# [Task prompt]
In the entries that follow, the lines from the one with "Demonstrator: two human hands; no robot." through the one with "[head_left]" are the ones to write out, exactly and with both ends included. Nothing else should appear.

Collected data:

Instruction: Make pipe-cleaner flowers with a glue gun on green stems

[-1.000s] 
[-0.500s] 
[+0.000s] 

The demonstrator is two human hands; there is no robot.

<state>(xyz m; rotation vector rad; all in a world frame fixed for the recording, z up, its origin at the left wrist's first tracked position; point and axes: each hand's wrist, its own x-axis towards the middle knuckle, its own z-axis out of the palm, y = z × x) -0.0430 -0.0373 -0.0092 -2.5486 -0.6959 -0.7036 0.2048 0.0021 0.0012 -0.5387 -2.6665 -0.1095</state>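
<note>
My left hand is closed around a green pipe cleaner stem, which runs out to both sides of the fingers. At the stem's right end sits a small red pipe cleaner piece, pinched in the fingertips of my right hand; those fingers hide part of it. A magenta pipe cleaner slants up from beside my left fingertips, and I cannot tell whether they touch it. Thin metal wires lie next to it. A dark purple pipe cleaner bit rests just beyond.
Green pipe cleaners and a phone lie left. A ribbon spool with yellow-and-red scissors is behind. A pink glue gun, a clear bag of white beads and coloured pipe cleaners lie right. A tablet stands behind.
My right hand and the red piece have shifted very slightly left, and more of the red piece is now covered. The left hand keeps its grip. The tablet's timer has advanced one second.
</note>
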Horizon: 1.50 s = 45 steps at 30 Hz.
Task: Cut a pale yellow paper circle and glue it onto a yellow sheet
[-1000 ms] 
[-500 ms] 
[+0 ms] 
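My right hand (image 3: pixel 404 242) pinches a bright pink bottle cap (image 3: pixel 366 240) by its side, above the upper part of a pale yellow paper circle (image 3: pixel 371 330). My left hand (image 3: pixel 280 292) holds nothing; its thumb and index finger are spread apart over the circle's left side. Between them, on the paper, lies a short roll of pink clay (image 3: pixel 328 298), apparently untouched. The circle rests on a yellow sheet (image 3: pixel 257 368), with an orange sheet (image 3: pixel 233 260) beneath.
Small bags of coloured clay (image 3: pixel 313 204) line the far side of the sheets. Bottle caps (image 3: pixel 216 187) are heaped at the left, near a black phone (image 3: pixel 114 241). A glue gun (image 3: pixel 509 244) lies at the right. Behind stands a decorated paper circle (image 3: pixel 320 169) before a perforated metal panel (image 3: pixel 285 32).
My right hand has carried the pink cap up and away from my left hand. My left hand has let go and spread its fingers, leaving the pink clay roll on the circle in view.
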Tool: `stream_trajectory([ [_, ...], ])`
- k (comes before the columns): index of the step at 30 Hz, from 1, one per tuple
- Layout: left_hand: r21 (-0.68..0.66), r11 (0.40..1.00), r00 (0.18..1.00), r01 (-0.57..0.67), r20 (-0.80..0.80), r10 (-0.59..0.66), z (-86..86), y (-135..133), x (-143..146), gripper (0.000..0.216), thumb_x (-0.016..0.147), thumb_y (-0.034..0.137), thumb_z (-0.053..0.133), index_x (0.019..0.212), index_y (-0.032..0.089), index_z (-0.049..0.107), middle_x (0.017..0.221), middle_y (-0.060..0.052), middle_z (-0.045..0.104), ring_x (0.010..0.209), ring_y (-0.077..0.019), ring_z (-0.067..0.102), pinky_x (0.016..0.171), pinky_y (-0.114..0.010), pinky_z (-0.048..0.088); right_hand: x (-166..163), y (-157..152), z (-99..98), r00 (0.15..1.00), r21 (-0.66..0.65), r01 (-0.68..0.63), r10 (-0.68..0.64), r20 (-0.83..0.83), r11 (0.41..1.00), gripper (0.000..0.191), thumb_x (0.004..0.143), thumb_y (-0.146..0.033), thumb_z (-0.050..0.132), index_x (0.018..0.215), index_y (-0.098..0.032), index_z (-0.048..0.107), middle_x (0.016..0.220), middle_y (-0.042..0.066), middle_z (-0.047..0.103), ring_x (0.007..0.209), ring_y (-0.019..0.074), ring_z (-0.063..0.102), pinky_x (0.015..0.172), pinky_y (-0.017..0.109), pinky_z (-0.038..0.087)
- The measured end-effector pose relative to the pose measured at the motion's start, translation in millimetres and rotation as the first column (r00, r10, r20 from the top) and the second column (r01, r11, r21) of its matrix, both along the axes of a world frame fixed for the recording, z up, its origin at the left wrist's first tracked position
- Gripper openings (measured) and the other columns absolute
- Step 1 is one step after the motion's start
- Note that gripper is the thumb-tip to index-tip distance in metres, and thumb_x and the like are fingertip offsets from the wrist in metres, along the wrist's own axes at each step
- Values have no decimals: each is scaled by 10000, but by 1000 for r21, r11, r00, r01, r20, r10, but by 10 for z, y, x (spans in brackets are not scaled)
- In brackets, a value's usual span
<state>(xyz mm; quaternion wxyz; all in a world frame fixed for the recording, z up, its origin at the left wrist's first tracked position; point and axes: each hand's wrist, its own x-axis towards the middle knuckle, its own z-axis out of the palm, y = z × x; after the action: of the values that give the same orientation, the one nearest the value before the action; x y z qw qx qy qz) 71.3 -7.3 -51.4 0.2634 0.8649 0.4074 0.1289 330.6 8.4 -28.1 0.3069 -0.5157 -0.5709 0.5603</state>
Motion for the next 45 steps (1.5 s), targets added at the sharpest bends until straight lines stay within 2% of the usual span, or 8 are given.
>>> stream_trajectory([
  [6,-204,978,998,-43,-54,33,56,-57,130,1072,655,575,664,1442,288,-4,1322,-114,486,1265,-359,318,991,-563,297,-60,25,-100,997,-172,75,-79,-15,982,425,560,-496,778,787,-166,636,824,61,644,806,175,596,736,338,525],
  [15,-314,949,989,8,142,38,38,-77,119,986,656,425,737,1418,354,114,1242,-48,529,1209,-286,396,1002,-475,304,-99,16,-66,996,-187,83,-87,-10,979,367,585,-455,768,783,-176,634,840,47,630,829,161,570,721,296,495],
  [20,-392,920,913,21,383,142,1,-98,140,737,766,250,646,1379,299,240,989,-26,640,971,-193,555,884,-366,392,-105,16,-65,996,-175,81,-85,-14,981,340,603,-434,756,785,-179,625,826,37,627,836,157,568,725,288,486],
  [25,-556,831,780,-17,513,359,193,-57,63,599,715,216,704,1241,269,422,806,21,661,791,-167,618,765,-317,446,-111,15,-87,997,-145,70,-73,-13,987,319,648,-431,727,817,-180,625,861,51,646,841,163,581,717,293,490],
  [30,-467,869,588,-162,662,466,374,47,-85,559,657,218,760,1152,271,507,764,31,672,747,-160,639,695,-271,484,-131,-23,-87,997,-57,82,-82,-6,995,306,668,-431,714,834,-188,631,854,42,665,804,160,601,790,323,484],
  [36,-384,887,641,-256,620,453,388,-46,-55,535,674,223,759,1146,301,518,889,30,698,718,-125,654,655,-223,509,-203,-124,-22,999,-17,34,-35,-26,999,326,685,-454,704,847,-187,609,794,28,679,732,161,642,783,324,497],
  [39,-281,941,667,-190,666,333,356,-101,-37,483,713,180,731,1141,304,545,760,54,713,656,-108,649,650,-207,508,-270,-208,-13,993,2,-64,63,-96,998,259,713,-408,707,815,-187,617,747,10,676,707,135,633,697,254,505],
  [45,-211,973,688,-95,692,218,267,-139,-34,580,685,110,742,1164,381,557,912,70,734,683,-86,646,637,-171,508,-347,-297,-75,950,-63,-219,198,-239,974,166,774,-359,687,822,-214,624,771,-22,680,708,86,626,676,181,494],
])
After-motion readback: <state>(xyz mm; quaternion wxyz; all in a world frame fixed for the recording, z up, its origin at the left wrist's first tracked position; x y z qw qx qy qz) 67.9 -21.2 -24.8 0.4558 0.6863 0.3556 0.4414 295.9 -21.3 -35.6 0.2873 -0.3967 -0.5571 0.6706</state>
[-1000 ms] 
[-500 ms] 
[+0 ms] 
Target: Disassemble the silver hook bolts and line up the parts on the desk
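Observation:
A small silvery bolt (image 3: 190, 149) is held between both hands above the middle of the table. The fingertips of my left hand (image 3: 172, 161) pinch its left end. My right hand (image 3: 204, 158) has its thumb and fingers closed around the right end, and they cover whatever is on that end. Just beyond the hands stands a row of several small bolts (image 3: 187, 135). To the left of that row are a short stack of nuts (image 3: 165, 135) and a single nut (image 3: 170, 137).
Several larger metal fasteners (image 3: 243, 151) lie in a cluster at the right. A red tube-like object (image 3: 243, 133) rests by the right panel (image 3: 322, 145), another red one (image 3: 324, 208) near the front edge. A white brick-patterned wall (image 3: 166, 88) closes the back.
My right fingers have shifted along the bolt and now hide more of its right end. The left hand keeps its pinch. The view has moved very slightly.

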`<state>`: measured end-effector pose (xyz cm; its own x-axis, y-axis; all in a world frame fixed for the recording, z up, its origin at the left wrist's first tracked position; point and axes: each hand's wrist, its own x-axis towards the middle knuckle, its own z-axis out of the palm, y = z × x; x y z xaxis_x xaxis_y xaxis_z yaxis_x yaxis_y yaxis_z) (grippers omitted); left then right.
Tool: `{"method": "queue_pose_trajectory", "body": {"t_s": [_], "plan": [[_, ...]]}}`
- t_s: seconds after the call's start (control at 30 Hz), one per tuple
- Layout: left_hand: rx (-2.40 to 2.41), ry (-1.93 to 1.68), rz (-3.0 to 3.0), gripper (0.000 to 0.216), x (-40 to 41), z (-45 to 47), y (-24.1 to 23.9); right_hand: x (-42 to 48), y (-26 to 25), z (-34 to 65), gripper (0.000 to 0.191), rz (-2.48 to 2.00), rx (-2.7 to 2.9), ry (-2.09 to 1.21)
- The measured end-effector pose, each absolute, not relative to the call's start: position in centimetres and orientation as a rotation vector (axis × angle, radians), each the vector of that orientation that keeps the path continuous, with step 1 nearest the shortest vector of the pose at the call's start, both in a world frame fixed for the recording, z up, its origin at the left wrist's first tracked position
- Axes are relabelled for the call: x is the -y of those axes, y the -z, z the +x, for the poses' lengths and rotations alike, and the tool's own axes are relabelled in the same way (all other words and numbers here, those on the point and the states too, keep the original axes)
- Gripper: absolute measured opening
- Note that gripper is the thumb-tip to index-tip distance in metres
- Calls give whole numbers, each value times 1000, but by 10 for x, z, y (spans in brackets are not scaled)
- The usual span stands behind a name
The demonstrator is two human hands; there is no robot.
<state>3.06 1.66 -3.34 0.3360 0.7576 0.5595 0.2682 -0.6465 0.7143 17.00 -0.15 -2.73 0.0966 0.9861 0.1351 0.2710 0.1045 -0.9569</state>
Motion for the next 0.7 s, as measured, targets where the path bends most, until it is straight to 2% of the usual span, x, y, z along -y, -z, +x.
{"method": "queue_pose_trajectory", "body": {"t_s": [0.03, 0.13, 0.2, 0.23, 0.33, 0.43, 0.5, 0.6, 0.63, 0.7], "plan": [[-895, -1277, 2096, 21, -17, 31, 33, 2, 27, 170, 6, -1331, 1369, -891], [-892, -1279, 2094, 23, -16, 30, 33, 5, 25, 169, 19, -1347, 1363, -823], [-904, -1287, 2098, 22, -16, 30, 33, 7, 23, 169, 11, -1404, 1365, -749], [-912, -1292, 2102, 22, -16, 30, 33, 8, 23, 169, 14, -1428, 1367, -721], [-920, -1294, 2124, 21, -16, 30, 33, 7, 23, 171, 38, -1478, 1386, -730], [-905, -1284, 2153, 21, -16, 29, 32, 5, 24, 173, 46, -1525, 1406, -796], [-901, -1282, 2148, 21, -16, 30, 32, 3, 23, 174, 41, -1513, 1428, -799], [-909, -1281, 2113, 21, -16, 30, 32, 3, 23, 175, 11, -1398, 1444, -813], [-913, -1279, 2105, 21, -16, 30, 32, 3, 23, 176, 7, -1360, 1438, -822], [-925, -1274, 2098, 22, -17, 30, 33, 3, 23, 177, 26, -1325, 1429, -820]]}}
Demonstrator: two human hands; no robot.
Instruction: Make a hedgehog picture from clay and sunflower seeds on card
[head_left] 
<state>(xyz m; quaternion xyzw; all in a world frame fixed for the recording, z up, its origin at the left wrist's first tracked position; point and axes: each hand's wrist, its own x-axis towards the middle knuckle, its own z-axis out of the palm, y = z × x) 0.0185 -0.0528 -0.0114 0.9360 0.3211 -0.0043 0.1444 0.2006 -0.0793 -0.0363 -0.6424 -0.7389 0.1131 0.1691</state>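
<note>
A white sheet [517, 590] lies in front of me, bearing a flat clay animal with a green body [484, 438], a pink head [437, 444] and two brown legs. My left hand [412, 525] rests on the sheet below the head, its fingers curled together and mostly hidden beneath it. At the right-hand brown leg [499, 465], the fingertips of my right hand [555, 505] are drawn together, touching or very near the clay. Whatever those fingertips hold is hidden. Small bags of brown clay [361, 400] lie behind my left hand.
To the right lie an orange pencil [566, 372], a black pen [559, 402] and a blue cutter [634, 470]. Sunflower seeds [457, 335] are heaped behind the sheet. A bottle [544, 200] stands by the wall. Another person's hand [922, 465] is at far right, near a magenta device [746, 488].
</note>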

# [Exercise result]
Demonstrator: two human hands; no robot.
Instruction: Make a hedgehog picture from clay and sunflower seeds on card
[head_left] 

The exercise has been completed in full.